* [Your goal]: Nothing but the lines from the one containing "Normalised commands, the" through the one containing "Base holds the", both included, should be given again, each exactly as written below.

Stored records:
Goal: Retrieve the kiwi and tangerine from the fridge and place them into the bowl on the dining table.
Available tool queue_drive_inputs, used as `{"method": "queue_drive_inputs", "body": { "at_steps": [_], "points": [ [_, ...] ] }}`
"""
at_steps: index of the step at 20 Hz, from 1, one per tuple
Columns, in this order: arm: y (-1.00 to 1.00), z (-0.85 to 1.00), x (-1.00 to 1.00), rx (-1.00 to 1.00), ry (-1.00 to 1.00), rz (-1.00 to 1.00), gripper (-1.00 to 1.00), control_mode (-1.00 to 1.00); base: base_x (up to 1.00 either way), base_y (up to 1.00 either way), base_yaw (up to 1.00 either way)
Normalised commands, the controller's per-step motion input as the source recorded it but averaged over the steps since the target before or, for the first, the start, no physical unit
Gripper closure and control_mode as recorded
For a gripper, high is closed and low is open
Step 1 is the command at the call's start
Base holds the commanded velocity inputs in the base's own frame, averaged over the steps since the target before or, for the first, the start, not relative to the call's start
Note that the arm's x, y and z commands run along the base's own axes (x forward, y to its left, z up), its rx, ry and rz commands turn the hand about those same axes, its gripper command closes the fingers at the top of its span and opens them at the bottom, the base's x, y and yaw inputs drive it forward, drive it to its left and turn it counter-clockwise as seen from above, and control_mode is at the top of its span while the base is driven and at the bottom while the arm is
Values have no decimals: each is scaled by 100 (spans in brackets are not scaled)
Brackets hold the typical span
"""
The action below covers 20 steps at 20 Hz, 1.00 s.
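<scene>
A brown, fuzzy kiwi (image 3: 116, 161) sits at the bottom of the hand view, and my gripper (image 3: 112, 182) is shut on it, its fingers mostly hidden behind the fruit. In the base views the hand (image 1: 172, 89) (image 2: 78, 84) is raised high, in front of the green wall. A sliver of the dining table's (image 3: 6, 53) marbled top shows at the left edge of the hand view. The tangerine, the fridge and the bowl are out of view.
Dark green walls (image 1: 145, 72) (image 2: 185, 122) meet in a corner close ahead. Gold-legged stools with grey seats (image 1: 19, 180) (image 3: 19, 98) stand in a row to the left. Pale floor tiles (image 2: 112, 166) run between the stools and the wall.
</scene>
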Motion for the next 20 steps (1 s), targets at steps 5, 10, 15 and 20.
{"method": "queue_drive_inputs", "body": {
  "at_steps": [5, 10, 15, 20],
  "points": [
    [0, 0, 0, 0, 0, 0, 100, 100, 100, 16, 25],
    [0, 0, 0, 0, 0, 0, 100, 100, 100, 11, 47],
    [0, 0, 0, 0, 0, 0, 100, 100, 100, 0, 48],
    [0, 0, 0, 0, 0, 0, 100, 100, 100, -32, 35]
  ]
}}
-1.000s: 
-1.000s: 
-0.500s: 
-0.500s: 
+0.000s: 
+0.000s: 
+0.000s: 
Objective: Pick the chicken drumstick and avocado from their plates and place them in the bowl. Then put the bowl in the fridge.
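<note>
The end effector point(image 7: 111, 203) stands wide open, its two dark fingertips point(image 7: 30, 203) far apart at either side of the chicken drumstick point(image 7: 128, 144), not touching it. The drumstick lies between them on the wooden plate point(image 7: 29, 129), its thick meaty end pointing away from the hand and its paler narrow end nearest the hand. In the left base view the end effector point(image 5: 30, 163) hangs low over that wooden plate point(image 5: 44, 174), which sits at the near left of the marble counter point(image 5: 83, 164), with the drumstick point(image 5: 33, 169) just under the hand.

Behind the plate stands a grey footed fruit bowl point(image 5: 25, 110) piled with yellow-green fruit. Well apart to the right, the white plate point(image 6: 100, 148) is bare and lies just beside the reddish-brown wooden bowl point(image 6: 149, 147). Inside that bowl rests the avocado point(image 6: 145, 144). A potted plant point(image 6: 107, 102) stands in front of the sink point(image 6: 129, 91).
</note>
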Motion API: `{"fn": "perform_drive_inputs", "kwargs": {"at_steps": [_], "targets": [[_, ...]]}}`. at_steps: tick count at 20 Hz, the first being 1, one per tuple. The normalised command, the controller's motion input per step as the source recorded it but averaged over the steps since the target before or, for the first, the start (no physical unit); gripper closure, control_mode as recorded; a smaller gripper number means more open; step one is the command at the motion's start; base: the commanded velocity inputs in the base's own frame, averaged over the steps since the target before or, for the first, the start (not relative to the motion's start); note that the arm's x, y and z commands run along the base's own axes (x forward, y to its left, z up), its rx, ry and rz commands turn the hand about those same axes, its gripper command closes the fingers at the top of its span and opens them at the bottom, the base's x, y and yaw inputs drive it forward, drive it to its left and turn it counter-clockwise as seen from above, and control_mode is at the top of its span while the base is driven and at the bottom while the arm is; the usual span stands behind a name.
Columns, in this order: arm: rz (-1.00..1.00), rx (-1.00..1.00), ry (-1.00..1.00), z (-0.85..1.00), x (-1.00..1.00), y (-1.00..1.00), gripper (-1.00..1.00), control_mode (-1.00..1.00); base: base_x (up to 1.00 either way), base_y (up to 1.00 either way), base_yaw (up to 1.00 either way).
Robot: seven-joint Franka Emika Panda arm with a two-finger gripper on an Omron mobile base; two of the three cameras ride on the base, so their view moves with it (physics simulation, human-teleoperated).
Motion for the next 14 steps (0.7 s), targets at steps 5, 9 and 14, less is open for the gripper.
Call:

* [Expected answer]:
Normalised commands, the controller's per-step motion input as the source recorded it but averaged over the steps since the target before or, for the first, the start, no physical unit
Gripper closure and control_mode as recorded
For a gripper, high is closed and low is open
Step 1 is the command at the call's start
Base holds the commanded velocity inputs in the base's own frame, averaged over the steps since the target before or, for the first, the start, not relative to the call's start

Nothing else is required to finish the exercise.